*Requirement*
Among the records that follow, find the line with "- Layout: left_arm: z" and the line with "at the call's". Set down those lines and all lines between them exactly, without adding anything.

--- Records shown Enclosed Below ---

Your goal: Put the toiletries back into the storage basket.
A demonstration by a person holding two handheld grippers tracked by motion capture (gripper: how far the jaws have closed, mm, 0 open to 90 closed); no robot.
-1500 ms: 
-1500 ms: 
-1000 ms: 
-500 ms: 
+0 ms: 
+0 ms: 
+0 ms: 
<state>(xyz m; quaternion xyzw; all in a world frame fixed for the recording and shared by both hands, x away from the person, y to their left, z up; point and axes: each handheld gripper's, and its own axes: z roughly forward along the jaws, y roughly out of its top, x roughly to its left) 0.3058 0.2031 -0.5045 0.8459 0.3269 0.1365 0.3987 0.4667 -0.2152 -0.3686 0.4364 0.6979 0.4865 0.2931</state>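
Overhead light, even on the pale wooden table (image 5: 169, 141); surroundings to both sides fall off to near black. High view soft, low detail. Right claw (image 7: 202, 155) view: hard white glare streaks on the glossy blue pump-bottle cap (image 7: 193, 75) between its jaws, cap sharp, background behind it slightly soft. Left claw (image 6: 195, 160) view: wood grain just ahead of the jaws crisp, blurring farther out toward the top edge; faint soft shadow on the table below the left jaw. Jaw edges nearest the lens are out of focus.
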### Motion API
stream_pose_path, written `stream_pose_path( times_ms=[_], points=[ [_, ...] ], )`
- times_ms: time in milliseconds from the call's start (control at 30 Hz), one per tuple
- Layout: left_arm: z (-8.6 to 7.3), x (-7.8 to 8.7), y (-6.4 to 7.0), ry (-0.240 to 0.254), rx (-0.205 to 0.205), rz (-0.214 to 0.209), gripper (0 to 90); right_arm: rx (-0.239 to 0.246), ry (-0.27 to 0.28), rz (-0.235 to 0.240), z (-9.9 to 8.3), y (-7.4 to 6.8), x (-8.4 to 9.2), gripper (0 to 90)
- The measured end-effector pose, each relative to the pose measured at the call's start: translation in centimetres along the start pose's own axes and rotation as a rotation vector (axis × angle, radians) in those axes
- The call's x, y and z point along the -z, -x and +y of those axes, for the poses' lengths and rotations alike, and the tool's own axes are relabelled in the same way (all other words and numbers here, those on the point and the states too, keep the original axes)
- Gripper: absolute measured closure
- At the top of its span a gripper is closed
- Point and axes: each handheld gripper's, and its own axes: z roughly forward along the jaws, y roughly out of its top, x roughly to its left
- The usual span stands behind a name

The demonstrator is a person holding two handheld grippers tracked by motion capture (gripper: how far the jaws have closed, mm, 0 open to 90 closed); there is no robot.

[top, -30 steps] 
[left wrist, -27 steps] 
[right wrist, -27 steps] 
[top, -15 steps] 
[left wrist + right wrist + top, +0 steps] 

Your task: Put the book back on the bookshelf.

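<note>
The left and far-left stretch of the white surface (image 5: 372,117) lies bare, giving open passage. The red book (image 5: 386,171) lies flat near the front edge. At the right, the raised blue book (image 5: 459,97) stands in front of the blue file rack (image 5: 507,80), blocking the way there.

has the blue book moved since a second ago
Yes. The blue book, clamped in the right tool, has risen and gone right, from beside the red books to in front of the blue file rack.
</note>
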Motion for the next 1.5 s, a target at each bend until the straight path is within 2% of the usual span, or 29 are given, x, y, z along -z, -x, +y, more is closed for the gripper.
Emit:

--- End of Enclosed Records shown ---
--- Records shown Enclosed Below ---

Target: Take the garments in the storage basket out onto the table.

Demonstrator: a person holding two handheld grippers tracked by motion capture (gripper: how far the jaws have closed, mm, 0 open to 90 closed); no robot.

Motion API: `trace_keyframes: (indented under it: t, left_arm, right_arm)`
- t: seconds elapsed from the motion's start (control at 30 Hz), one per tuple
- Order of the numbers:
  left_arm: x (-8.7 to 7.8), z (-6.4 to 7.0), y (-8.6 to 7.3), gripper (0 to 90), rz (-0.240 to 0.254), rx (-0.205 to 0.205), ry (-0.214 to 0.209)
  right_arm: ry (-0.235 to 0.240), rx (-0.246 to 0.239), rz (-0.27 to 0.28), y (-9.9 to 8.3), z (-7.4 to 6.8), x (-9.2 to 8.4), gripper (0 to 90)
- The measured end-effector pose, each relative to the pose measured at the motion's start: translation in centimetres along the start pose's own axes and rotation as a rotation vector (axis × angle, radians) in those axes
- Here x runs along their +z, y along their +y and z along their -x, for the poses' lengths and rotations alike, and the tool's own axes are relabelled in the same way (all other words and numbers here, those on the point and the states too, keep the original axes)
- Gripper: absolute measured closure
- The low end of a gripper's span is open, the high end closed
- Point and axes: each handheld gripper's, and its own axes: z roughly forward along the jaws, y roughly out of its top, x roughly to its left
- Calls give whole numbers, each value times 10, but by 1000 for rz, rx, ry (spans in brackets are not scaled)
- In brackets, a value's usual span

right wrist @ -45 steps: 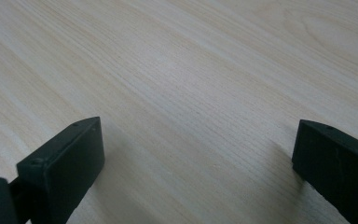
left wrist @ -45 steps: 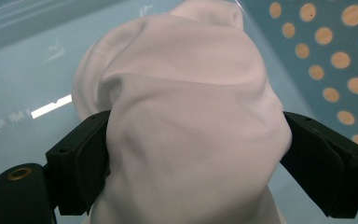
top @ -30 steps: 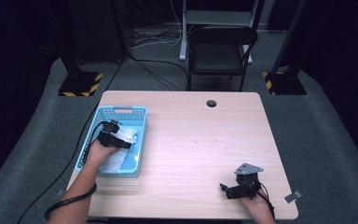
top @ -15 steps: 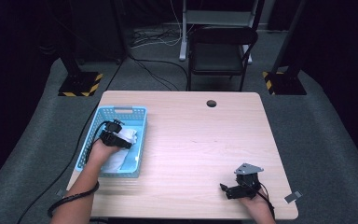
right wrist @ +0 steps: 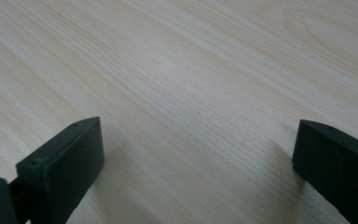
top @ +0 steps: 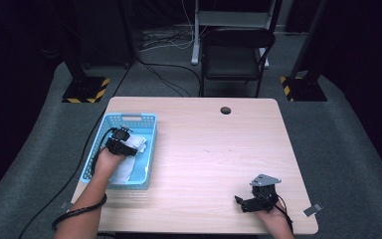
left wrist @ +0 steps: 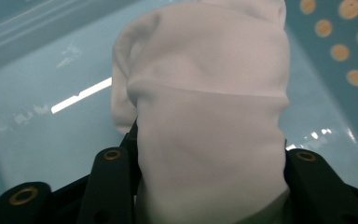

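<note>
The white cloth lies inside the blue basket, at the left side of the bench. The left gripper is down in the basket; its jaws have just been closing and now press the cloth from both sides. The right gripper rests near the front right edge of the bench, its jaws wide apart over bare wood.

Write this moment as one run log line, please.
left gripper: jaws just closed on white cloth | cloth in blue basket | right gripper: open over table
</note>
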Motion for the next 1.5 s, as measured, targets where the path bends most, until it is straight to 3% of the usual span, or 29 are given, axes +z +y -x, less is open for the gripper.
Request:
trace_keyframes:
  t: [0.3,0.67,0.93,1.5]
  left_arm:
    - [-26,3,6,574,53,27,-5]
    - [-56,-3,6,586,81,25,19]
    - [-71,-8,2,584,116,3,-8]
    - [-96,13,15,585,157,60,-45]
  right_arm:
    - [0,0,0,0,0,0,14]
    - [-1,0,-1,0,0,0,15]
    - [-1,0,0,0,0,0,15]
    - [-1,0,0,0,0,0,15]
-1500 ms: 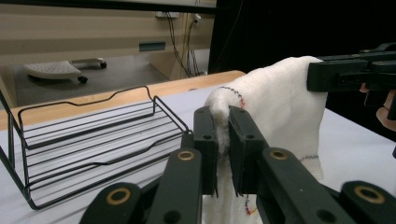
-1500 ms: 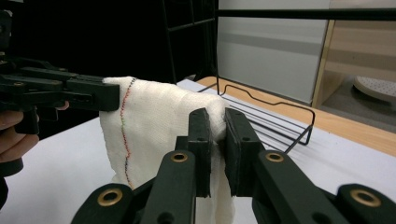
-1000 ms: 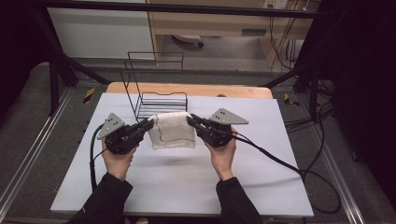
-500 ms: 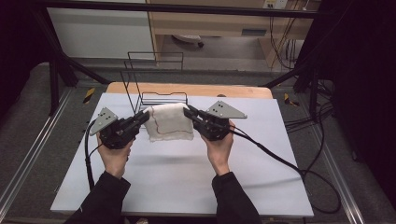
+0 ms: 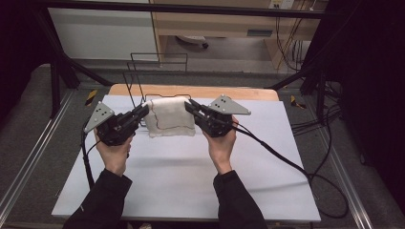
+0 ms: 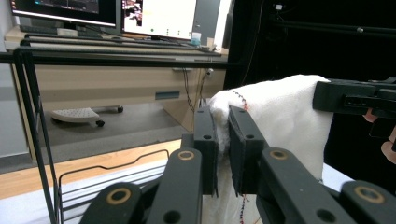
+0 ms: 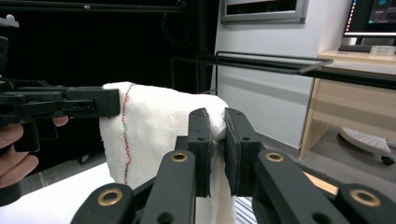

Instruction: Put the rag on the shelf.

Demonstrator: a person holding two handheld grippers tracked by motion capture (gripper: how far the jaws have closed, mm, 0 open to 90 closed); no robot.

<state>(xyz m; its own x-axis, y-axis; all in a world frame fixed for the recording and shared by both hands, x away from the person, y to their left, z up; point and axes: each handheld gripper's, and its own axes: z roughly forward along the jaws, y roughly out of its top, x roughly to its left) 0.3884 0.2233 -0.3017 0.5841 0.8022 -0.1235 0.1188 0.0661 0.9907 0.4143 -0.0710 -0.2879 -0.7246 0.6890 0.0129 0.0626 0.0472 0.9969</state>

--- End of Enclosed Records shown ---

*Solved problem*
- Layout: left_arm: z (-8.6 to 7.3), x (-7.8 to 8.7), y (-6.4 to 7.0), ry (-0.240 to 0.254), rx (-0.205 to 0.205), rz (-0.214 to 0.209), gripper (0 to 90); right_arm: rx (-0.239 to 0.246), ry (-0.27 to 0.28), rz (-0.235 to 0.240), z (-9.9 to 8.3), y (-7.4 to 6.8), x (-8.4 to 9.2), gripper (0 to 90)
- The measured end-effector pose, each relative to the pose measured at the call's start: translation in centimetres along the start pose's own axes and rotation as a rotation vector (axis × angle, radians) in those axes

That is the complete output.